Le attuali crisi e il momento storico che stiamo vivendo rendono evidente la necessità di trasformazioni profonde.
Siamo dentro un’era di passaggio, nella quale dovranno cambiare i sistemi di gestione della politica, della cultura e dell’economia, in cui servono nuovi paradigmi.
[Carlo Petrini, Terra Madre, pg. 53]
E’ più facile cominciare questo difficile post con una citazione del fondatore di Slow Food, grande comunicatore dell’epoca globalizzata e carismatica guida occidentale della Moltitudine Inarrestabile. La sua visionaria consapevolezza del mondo anticipa quello che la maggior parte dei nostri concittadini non sa ancora e che probabilmente non riuscirà mai a vedere. Tra le righe e le rughe del tempo, questo tempo, si sta disegnando una rivoluzione. C’è un cambiamento in corso. L’umanità si trova ad una svolta storica, mossa da una convergenza quasi incredibile di eventi.
Il debito Statunitense.
L’epoca dei picchi, la chiamano alcuni studiosi (del petrolio, dell’acqua, del suolo fertile, della salute, della popolazione, del debito, dell’uranio, dei minerali).
La popolazione umana mondiale.
L’epoca di transizione, la chiamano altri.
Vero è che, dati alla mano, qualsiasi individuo dotato di senso della realtà e di una certa consapevolezza etica si sentirebbe tremare le gambe al momento di apprendere tutte insieme le verità che oggi si manifestano senza possibilità di negazione: crisi del clima, crisi della economia del consumo, crisi demografica, in una parola, siamo al collasso mondiale.
Ogni civiltà ha avuto un picco prima del collasso. Ogni impero ha esaurito una risorsa naturale prima di cadere: noi stiamo esaurendo l’intero Pianeta.
Ma come spiegarlo in poche righe a chi non ha aperto gli occhi? Vedetevi qualche film come quelli disponibili a questo link. Sono solo alcune briciole di quello che sta succedendo.
Ed ecco che veramente tutto questo farebbe crollare emotivamente anche i più forti.
Ma prima di scoraggiarci, se ci accorgessimo che siamo circondati da esempi di persone che realizzano il cambiamento che vogliamo? E se queste persone lo stessero facendo attuando proprio con la logica del cambio di paradigma, con un modo di pensare che non ha niente a che vedere con la logica del consumo, ma segue piuttosto la sostenibilità vera e cioè: la realizzazione e gestione consapevole di biosistemi che si inseriscono nel ciclo naturale, anzicché interromperlo?
Eccone uno. Ascoltatevi la storia dell’allevamento di pesce di Veta la Palma, in Spagna, raccontato tra l’altro dalla magnifica verve narrante di Dan Barber.
Quello di Miguel si che è un esempio entusiasmante di cambiamento, di capitalismo naturale, come lo chiama Hawken o, semplicemente, di pensiero profondamente ecologico e responsabile.
Vengono applicare le etiche della Permacultura, senza mezzi termini:
Primo. Avere cura della Natura, cioè del prossimo, cioè di se stessi.

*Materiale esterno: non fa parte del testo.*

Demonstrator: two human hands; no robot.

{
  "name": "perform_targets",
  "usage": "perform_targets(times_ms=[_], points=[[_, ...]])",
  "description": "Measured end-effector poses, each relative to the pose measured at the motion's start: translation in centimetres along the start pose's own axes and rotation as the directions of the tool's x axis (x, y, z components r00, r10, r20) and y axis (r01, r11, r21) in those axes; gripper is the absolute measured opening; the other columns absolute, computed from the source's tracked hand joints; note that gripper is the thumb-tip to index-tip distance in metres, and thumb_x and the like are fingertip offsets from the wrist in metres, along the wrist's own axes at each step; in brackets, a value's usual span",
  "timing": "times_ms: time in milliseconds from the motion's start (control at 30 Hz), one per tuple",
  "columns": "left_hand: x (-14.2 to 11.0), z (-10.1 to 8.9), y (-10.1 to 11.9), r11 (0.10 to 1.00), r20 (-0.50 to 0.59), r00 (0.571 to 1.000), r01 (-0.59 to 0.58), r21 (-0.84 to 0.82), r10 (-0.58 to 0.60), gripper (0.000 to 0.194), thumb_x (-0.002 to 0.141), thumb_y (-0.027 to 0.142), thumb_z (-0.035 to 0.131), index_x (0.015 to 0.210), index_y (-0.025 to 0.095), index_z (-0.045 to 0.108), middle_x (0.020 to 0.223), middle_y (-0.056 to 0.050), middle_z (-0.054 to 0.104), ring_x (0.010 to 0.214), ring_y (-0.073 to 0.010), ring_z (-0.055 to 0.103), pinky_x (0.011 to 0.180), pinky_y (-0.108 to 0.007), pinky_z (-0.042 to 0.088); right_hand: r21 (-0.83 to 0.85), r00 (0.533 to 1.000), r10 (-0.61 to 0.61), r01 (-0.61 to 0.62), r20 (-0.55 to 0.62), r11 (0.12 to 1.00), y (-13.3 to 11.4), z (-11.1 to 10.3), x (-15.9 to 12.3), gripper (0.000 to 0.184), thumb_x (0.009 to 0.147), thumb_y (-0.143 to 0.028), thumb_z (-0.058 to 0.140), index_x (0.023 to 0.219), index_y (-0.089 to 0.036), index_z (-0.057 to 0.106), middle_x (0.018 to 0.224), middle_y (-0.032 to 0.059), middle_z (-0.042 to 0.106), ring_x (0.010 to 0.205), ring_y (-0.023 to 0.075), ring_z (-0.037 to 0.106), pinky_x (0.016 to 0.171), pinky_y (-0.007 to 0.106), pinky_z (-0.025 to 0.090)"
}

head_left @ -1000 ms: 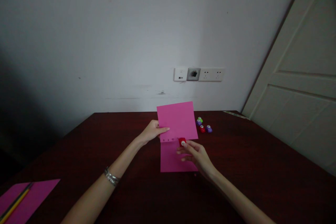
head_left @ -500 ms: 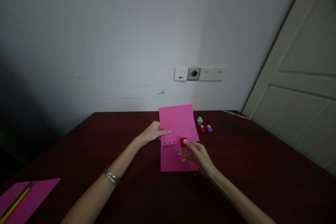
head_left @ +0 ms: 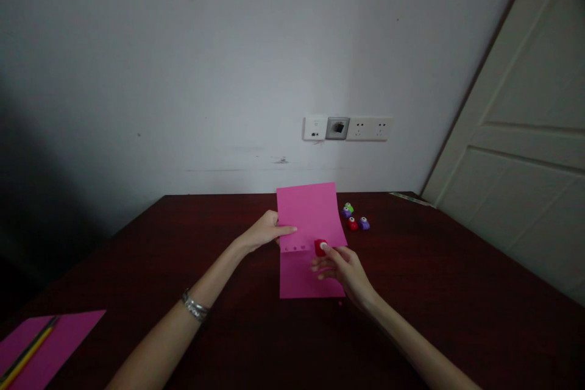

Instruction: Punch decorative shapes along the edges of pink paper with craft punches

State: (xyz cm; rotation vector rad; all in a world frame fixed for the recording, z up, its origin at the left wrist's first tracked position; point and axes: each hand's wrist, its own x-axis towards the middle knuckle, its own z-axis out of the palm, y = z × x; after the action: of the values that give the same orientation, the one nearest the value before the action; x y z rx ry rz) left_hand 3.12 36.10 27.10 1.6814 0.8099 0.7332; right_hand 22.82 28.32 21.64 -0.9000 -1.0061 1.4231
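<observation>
My left hand [head_left: 269, 231] pinches the left side of a pink sheet of paper [head_left: 311, 210], thumb on its face. The sheet is raised and tilted, with a short row of small punched holes along its lower edge. A red craft punch [head_left: 319, 248] with a white button sits on that lower edge, to the right of the holes. My right hand [head_left: 345, 271] holds the punch, the thumb over its button and the other fingers curled below. Behind the raised sheet, more pink paper [head_left: 301, 283] shows lower down; whether it is the same piece I cannot tell.
Several small punches in red, purple and green [head_left: 351, 223] stand right of the paper. At the front left, a yellow pencil and a dark one [head_left: 30, 350] lie on another pink sheet [head_left: 68, 335]. The dark table [head_left: 205, 213] meets a wall with sockets [head_left: 368, 128].
The raised sheet has come down slightly, and the red punch has shifted a little to the right with my right hand. My right thumb now covers more of the white button.
</observation>
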Motion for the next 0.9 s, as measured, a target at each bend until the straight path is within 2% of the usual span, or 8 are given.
perform_targets(times_ms=[600, 900], points=[[-0.1, 0.01, -0.17, 1.0, 0.022, 1.0, 0.019, -0.015, -0.018, 0.029, 0.067, 0.034, 0.066, 0.082, 0.01, 0.063, 0.073, -0.006, 0.063, 0.056, -0.0094, 0.052, 0.05, -0.022, 0.041, -0.036, 1.0, 0.023, -0.023, 0.001, 0.999, -0.07, -0.06, -0.13, 0.036, 0.067, -0.044, 0.065, 0.06, -0.009, 0.062, 0.059, 0.0123, 0.068, 0.047, 0.0165, 0.062, 0.048, 0.027, 0.049], [-0.11, -0.04, -0.31, 0.999, 0.049, 0.999, 0.02, -0.029, -0.019, 0.029, 0.067, 0.033, 0.066, 0.086, 0.011, 0.063, 0.078, -0.007, 0.064, 0.059, -0.01, 0.054, 0.054, -0.023, 0.043, -0.07, 1.0, 0.011, -0.009, 0.022, 0.997, -0.02, -0.17, -0.19, 0.038, 0.07, -0.045, 0.062, 0.058, -0.009, 0.063, 0.056, 0.0126, 0.067, 0.045, 0.0158, 0.06, 0.046, 0.026, 0.047]])
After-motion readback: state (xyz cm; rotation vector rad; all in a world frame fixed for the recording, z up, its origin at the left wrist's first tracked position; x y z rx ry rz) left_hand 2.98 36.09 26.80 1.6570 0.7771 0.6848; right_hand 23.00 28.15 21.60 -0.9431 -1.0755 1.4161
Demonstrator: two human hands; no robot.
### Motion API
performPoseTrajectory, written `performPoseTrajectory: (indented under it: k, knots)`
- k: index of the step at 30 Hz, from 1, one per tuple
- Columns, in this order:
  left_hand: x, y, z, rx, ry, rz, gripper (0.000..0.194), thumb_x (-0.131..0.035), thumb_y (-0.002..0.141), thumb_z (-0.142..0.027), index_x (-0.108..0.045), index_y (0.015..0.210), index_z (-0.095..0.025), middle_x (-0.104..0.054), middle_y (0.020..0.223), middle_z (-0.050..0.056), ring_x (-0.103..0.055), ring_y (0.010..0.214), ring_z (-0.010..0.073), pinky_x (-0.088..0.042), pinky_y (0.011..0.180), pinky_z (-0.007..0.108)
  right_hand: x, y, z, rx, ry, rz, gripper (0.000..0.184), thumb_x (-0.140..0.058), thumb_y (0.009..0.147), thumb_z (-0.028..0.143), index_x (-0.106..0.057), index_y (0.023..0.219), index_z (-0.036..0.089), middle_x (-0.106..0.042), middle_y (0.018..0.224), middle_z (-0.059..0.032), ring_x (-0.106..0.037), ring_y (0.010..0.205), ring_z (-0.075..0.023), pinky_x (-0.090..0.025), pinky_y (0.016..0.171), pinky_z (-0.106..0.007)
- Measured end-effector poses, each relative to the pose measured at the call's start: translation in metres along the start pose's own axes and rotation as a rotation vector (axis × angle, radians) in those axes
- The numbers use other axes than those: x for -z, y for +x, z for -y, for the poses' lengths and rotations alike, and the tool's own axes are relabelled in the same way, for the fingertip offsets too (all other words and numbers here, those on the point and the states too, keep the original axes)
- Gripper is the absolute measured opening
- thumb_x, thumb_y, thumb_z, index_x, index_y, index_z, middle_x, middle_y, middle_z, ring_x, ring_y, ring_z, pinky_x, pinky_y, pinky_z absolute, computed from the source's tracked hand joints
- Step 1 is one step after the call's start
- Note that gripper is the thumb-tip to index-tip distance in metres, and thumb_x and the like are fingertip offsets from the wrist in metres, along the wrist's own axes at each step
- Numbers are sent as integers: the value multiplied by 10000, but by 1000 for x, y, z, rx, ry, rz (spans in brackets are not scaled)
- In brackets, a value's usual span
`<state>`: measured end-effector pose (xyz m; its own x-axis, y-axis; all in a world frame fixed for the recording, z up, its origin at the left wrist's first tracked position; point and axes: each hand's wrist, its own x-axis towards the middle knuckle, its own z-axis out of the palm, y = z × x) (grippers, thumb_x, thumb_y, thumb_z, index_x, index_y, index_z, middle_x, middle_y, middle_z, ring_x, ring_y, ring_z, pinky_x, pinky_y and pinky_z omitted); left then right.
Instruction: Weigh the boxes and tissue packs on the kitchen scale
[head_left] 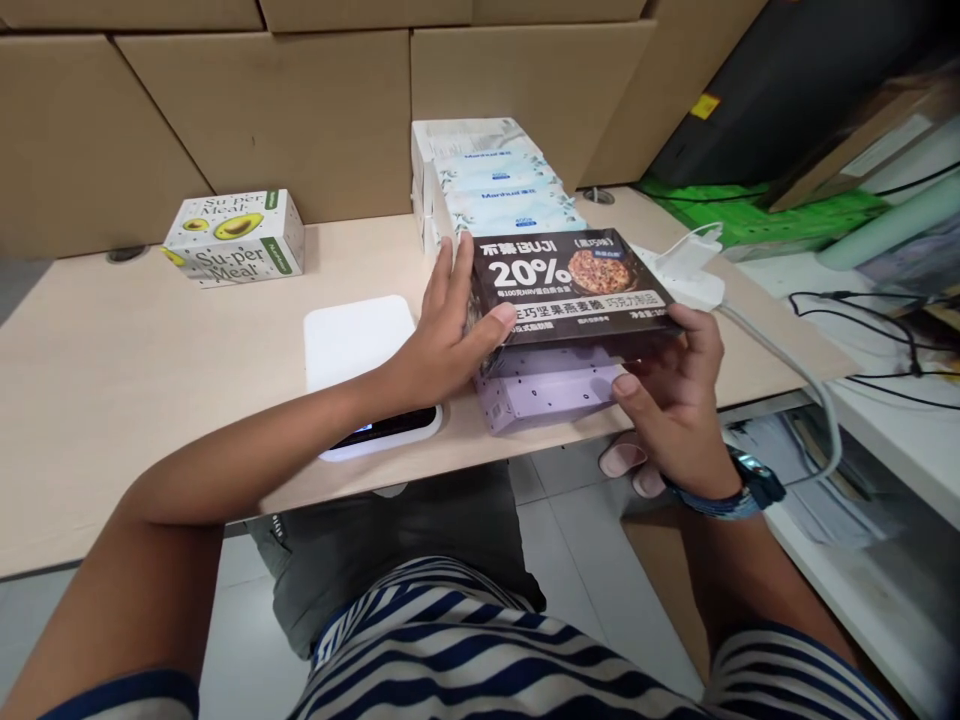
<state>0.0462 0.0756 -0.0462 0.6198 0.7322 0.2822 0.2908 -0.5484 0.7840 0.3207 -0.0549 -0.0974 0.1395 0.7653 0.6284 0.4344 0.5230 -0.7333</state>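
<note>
Both my hands are on a dark brown snack box (570, 290) with "20%" and a round nut-topped biscuit printed on its lid. My left hand (450, 335) lies along its left side, thumb over the lower corner. At the right end, my right hand (675, 400) grips the box between fingers and thumb, some fingers hidden behind it. Directly below sits a lilac speckled box (547, 393) at the table's front edge; whether the two boxes touch I cannot tell. Left of it, a white digital scale (360, 335) is partly covered by my left forearm.
A white box with avocado prints (236, 235) stands at the back left. Tissue packs (499, 185) are stacked behind the dark box. A power strip with a white plug (694, 265) trails a cable off the right edge. Cardboard boxes (262, 110) form a wall behind the table (150, 380).
</note>
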Motion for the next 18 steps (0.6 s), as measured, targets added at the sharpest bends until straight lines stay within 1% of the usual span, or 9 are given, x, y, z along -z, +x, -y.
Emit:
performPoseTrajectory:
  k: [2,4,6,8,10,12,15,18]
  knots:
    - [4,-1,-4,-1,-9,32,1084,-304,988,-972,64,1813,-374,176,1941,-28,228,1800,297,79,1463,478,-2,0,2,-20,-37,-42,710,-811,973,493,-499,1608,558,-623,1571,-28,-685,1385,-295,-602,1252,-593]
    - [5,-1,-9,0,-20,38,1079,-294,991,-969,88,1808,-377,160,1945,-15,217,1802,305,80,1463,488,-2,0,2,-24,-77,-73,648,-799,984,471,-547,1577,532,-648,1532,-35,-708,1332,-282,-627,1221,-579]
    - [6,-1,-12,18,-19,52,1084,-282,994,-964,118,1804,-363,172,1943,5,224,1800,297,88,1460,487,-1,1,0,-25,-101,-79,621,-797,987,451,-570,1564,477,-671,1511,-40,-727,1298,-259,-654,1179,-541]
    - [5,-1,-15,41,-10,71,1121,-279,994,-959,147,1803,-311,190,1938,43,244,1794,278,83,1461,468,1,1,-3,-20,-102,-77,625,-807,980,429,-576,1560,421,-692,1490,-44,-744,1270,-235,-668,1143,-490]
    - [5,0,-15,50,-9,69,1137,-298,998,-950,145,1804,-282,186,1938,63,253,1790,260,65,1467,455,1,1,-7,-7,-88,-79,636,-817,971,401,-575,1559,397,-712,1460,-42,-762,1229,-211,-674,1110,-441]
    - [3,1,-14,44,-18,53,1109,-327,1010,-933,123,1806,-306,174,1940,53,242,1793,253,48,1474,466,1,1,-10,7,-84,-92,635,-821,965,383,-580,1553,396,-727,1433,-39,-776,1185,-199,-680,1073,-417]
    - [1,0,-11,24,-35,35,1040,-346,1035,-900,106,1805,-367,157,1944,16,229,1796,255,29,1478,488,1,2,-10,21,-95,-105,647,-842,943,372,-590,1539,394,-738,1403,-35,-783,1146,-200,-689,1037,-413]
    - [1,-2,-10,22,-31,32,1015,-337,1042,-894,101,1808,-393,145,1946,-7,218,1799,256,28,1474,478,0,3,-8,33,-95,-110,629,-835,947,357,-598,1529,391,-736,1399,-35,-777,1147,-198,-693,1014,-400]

E secondo: condividere il surplus. Lasciare i fenicotteri mangiare i pesci del nostro allevamento, perché non sono nostri pesci, non è il nostro allevamento (piantiamola una buona volta con questa idiozia della proprietà privata!): ogni pesce, ogni fenicottero, appartiene a sé stesso. Perché è VIVO. E nessuno, neanche un allevatore, può appropriarsi della sua vita, al massimo la potrebbe imprigionare, come un carceriere, con prepotenza, facendo un peccato al mondo. Come quando si metteva il guinzaglio agli africani negli USA del 1800, come quando lo si mette a un cane oggi. Vergogna.
E allora in cosa queste persone sono speciali? Sono come noi, spesso non hanno particolari riserve finanziarie, ma hanno solo la consapevolezza di come dovrebbe funzionare la cosa, e lo fanno! Pensate a chi fa funzionare un GAS. Quello che succede è che si crea una vera e propria filiera corta e, se l’acquisto di prodotti viene fatto con gli SCEC, si risolve localmente anche il problema dell’impoverimento finanziario del mercato locale.
Continuiamo a pensarci su, d’accordo, al cambiamento. Sognamolo… Ma quanto costa davvero realizzarlo?
All’opera!
Pensate a qualsiasi gesto, anche piccolo, che possa realizzarlo: un micro-credito a interessi zero con Kiva, un acquisto dal produttore biologico della vostra zona, un talk con i vicini di pianerottolo, una compostiera domestica, un vaso di basilico coltivato sul davanzale, una conserva in casa, un po’ di risparmio domestico, un acquisto di pannolini lavabili. Ed è fatto. Il vostro mondo è cambiato!





…interessantissimo, come tutti gli altri post del sito…complimenti!